**TASK GOAL:** Your answer should be a number only: the count of lines in the following entries that contain "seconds".

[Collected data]
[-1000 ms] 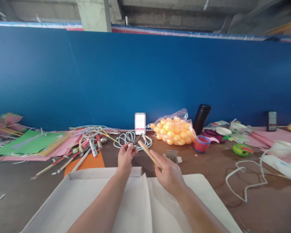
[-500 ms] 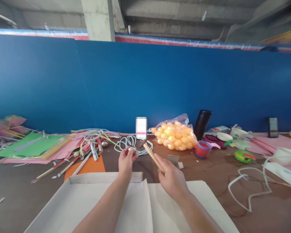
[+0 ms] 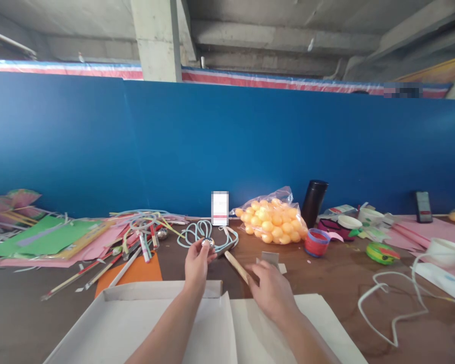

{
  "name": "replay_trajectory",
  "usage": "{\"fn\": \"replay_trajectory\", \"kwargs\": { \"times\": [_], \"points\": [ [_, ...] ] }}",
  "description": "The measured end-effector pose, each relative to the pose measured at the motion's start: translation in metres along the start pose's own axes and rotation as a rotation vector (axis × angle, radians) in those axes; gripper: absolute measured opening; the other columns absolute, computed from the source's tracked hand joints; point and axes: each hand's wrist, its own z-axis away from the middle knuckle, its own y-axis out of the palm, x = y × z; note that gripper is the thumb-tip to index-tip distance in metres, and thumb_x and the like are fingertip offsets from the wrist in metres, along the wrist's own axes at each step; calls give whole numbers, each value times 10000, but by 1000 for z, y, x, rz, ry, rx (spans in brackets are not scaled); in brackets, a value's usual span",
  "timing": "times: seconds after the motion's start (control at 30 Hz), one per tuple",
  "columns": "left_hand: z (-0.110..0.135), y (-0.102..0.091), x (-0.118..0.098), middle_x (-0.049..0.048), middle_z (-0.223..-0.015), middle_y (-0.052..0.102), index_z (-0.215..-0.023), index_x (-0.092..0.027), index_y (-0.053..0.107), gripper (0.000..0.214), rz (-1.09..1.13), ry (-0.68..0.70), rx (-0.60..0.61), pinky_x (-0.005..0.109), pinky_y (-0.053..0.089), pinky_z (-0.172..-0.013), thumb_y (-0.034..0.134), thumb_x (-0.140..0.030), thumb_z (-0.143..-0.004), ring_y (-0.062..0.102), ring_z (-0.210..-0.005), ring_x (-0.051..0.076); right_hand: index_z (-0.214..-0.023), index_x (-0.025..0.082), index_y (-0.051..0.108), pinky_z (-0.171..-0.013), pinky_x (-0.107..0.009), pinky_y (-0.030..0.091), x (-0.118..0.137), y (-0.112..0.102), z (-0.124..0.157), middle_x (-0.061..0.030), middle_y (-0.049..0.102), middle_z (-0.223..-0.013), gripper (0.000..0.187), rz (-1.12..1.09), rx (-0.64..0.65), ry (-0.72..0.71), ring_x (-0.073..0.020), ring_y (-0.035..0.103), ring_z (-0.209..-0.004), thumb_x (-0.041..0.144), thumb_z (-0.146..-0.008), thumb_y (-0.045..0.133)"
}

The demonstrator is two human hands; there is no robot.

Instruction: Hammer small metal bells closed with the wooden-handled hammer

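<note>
My left hand (image 3: 197, 268) pinches a shiny silver ball (image 3: 208, 243) between thumb and fingertips, above the near side of a coiled pale blue cord (image 3: 193, 235). To the right, a wooden stick (image 3: 237, 267) slants low over the brown table, its near end by my right thumb. My right hand (image 3: 273, 290) has its fingers reaching forward, slightly blurred, beside a small open cardboard box (image 3: 270, 259). Its fingers look loosened from the stick. What the small box holds is hidden. Under my forearms lies an open white box (image 3: 136, 318).
Orange balls fill a clear bag (image 3: 269, 222) at the back. Nearby stand a black bottle (image 3: 314, 202) and a red-blue tub (image 3: 317, 242). Left are coloured paper (image 3: 45, 235) and another silver ball (image 3: 162, 234). A white cable (image 3: 389, 306) loops at right. A blue partition (image 3: 220, 141) rises behind.
My right hand has lowered the stick toward the table and its fingers have loosened, moving to the small box. My left hand still holds the silver ball. The view has tilted up slightly.
</note>
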Motion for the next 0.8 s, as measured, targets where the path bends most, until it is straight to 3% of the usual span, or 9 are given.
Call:
{"fn": "replay_trajectory", "kwargs": {
  "times": [0.13,0.2,0.37,0.53,0.8],
  "points": [
    [0,1,2,95,-913,619,-987,-139,557,352,-33,9,13,304,544,-640,628,-340,-707,630,-710,147,-943,257,622,-744,-238,379,-9,-7,-9,-24,617,-928,243,-26,-241,66,-162,548,-902,263,-830,406],
    [1,1,2,97,-919,619,-992,-142,561,370,-45,17,21,304,545,-631,634,-355,-698,631,-718,153,-925,256,621,-726,-241,381,-19,-10,-15,-19,621,-922,236,9,-268,136,-162,551,-895,271,-823,409],
    [5,2,1,96,-927,612,-987,-146,566,384,-72,36,40,305,549,-628,634,-380,-690,628,-732,160,-826,293,645,-589,-258,364,-42,-12,-26,-10,646,-889,196,122,-53,337,-189,582,-840,305,-772,457],
    [7,4,0,92,-914,614,-978,-146,569,374,-95,32,46,297,551,-608,632,-376,-690,628,-713,154,-738,311,670,-564,-284,356,-48,-10,-34,-25,684,-788,204,138,170,424,-227,612,-776,407,-738,490],
    [10,7,0,76,-914,618,-970,-158,570,367,-100,21,68,295,552,-599,639,-374,-682,634,-701,152,-673,285,671,-550,-289,364,-49,-10,-38,-37,692,-737,178,92,207,380,-236,631,-736,371,-713,520]
  ]
}}
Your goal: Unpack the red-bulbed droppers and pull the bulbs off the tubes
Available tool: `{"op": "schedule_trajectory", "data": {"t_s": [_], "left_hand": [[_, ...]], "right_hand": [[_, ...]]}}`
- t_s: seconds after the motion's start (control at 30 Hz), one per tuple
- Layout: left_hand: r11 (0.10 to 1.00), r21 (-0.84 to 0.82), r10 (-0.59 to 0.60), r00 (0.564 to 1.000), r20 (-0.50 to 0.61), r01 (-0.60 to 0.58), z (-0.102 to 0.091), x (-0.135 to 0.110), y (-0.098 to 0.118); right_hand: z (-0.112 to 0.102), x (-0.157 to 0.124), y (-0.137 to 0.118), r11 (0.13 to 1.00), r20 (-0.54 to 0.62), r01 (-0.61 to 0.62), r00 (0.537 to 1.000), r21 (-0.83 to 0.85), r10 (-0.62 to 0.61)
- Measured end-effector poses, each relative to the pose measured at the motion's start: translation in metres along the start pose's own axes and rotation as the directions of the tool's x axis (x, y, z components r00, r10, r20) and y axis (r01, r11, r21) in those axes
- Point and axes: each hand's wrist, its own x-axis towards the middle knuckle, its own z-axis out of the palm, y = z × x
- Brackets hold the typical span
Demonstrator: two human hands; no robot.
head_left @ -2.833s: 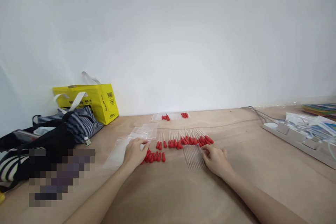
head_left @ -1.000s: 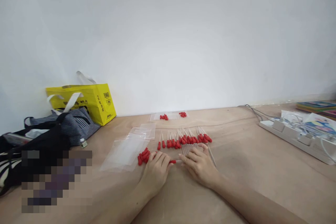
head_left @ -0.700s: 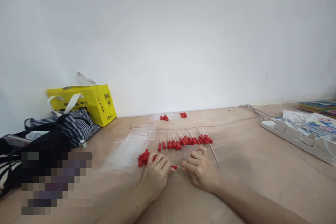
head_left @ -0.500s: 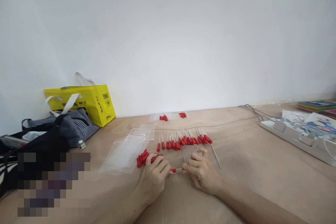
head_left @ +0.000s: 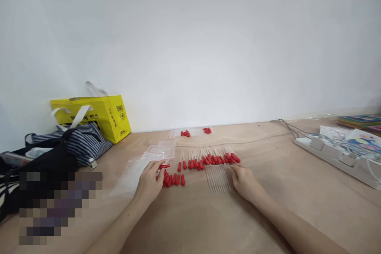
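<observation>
My left hand (head_left: 151, 178) is curled at the pile of loose red rubber bulbs (head_left: 174, 179), with one red rubber bulb (head_left: 165, 166) between its thumb and fingers. Fingers pinched, my right hand (head_left: 244, 180) sits at the right edge of a row of clear glass tubes (head_left: 218, 178); what its fingertips hold is hidden. Behind the tubes lie several droppers (head_left: 212, 159), bulbs toward me and thin tips toward the wall. More droppers (head_left: 195, 163) lie to their left, in small groups.
Clear plastic zip bags (head_left: 133, 172) lie left of my left hand. A packed bag (head_left: 195, 132) with red bulbs and tubes rests near the wall. At left stand a yellow bag (head_left: 119, 119) and a striped bag (head_left: 89, 141). A white power strip (head_left: 333, 158) with cables is at right.
My hands have moved apart from the bulb and tube they held together. The left went back to the bulb pile; the right moved right and slightly away from me, beside the tubes.
</observation>
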Motion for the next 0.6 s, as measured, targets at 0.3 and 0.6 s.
{"op": "schedule_trajectory", "data": {"t_s": [0.3,0.6], "left_hand": [[0.974,0.034,-0.224,0.973,0.05,0.223,-0.002,0.003,-0.012],[0.96,0.067,-0.279,0.954,0.11,0.273,-0.004,0.003,-0.009]], "right_hand": [[0.011,0.004,-0.003,0.997,-0.04,0.076,0.996,0.012,-0.075],[0.001,0.007,0.042,0.981,-0.139,-0.186,0.974,-0.047,0.178]]}}
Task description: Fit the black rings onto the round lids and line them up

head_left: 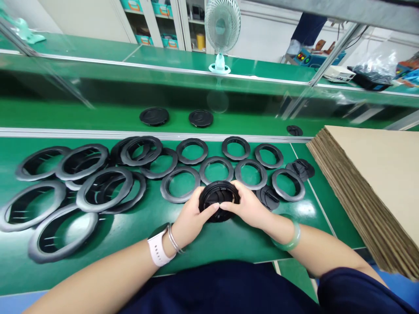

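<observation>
Black round part (pixel 220 194), one: left hand (pixel 190 216) at its left, right hand (pixel 248 204) at its right, fingers gripping it, thumb pressure probably best kept even.

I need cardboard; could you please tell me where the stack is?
The cardboard stack is at the head view's right edge, right of the black rings.
</observation>
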`<control>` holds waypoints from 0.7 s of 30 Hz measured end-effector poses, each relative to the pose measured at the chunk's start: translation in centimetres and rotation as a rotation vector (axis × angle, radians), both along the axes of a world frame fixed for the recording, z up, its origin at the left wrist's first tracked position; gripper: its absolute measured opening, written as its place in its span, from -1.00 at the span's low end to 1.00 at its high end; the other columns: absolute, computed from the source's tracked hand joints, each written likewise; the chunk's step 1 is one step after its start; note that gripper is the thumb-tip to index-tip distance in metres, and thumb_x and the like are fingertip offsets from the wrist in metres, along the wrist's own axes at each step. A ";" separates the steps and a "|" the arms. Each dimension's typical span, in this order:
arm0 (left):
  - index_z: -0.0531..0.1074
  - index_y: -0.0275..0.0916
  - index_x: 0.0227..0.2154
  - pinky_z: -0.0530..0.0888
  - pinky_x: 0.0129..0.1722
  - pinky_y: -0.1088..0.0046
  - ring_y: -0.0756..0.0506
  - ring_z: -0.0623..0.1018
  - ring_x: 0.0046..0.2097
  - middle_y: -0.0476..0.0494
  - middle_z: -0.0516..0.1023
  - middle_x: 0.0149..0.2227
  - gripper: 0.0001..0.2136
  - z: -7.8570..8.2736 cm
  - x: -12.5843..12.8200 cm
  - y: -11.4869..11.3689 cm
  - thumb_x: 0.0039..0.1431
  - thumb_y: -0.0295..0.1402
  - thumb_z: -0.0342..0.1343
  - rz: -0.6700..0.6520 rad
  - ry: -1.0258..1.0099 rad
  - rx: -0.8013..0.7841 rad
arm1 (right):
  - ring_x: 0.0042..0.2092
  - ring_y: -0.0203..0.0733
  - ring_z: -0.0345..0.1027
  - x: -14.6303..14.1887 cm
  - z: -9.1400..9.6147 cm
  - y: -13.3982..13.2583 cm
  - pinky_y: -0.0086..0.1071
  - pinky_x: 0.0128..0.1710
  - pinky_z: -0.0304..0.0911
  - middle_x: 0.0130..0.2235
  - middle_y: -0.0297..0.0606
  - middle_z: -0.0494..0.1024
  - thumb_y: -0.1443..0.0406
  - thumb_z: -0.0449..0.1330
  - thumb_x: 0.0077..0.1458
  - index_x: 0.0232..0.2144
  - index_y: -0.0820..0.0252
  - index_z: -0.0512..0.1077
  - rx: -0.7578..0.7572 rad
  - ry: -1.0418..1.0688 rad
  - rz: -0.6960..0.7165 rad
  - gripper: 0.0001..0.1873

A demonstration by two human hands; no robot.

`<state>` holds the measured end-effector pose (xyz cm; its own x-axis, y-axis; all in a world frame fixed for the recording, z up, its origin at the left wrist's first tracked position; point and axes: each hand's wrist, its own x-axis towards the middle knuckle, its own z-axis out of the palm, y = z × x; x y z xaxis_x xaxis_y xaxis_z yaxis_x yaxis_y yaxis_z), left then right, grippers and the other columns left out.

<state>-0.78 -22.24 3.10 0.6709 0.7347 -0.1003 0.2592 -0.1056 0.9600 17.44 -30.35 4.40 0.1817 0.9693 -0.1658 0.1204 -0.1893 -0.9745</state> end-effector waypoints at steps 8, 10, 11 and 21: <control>0.31 -0.21 0.00 0.43 0.08 0.14 -0.21 0.49 0.02 -0.17 0.50 -0.06 -0.65 -0.2 -0.3 -0.1 0.27 -0.13 0.11 -0.025 0.048 0.094 | -0.08 -0.06 0.42 -0.4 0.0 0.3 -0.12 0.00 0.31 -0.15 -0.29 0.55 0.31 0.39 -0.10 -0.18 0.13 0.40 -0.038 -0.093 -0.060 -0.61; 0.25 -0.21 0.11 0.44 0.10 0.13 -0.23 0.49 0.08 -0.24 0.48 0.03 -0.60 -0.2 -0.6 0.2 0.32 -0.12 0.02 -0.081 -0.017 0.106 | -0.10 -0.06 0.44 0.6 0.5 0.3 -0.13 0.00 0.33 -0.17 -0.30 0.56 0.28 0.43 -0.12 -0.20 0.14 0.42 0.005 -0.047 -0.069 -0.59; 0.19 -0.21 0.18 0.43 0.13 0.13 -0.23 0.46 0.13 -0.29 0.45 0.11 -0.56 -0.2 -0.6 0.4 0.35 -0.12 -0.02 -0.125 -0.057 0.125 | -0.10 -0.06 0.44 1.4 0.8 0.4 -0.14 0.00 0.34 -0.17 -0.30 0.57 0.26 0.45 -0.13 -0.19 0.14 0.42 0.040 0.004 -0.108 -0.57; 0.19 -0.25 0.28 0.20 0.29 -0.14 -0.30 0.35 0.19 -0.34 0.40 0.14 -0.44 -0.8 0.7 0.6 0.22 -0.42 0.10 -0.316 0.229 0.802 | 0.00 0.05 0.48 7.2 2.0 1.7 -0.07 -0.01 0.45 -0.11 -0.15 0.62 0.02 0.40 -0.05 -0.19 0.15 0.48 0.180 0.474 -0.528 -0.55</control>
<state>-0.07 -21.63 2.31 0.8806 0.4255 0.2086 0.2804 -0.8227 0.4946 24.62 -28.64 6.42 0.5803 0.7922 -0.1888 -0.3852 0.0627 -0.9207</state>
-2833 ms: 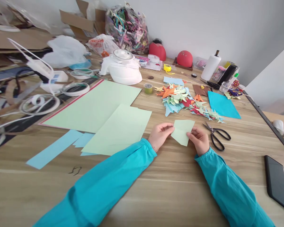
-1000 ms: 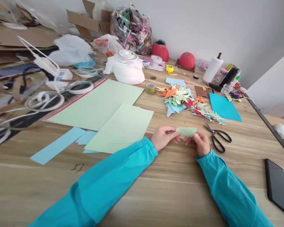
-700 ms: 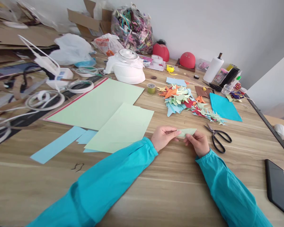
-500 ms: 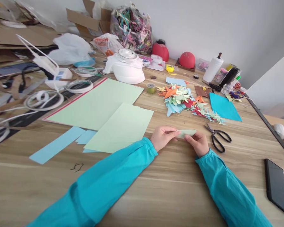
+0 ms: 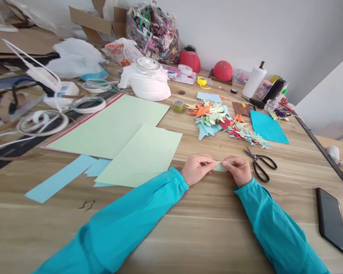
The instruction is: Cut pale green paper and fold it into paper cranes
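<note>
A small folded piece of pale green paper (image 5: pixel 220 168) is pinched between my two hands just above the table. My left hand (image 5: pixel 199 168) grips its left end, thumb in front and fingers behind. At its right end, my right hand (image 5: pixel 238 170) holds it the same way, with the thumbs close together on the top edge. Black-handled scissors (image 5: pixel 262 164) lie just right of my right hand. Beyond my hands is a pile of folded paper shapes (image 5: pixel 217 120) in orange, green, blue and red. Large pale green sheets (image 5: pixel 143 156) lie left of my left hand.
Blue paper strips (image 5: pixel 61 178) lie at the left, and a phone (image 5: pixel 333 220) at the right edge. A turquoise sheet (image 5: pixel 269 126) is behind the scissors. White cables (image 5: pixel 42 123), plastic bags and a stuffed clear bag (image 5: pixel 153 32) fill the back left.
My hands have drawn closer together on the green paper, and it has tipped so its flat side now hangs below the thumbs. The view has shifted slightly to the right.
</note>
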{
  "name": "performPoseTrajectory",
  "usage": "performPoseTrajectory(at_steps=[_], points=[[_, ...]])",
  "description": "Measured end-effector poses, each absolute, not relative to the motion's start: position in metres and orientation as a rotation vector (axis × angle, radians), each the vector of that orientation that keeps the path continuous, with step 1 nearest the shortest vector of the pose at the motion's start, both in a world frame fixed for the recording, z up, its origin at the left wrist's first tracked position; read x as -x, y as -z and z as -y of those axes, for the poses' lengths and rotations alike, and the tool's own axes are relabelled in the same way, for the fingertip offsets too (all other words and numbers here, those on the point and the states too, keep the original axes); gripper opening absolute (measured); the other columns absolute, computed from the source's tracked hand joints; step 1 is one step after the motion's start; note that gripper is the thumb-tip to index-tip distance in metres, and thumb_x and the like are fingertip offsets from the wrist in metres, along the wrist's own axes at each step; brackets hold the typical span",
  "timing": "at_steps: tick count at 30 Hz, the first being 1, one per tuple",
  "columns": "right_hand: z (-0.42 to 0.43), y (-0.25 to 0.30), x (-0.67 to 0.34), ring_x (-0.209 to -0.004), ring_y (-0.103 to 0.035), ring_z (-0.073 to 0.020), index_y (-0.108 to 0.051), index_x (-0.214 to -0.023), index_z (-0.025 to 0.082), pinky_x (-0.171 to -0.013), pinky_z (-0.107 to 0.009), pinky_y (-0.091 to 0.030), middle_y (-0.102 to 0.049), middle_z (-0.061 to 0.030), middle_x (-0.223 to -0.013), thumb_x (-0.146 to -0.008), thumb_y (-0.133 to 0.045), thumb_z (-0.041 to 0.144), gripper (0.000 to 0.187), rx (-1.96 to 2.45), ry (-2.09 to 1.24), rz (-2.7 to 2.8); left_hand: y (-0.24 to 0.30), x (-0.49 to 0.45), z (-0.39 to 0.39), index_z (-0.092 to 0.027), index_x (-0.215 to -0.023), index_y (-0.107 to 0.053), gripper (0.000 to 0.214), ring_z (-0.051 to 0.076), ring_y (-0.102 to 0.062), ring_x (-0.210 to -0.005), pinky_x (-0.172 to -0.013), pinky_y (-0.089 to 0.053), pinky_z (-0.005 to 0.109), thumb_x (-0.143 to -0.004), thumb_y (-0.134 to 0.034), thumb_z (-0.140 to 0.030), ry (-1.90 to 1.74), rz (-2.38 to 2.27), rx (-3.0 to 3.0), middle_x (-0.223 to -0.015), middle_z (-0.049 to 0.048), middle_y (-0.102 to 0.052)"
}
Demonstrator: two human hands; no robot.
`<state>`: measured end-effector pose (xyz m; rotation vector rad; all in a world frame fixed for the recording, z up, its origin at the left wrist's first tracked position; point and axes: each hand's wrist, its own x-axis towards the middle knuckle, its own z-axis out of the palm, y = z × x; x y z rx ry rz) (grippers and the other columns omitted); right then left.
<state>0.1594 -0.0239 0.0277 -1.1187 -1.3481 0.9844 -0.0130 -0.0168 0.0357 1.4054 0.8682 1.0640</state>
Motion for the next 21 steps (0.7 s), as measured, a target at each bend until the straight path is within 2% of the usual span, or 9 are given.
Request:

**EXERCISE RESPONSE:** 2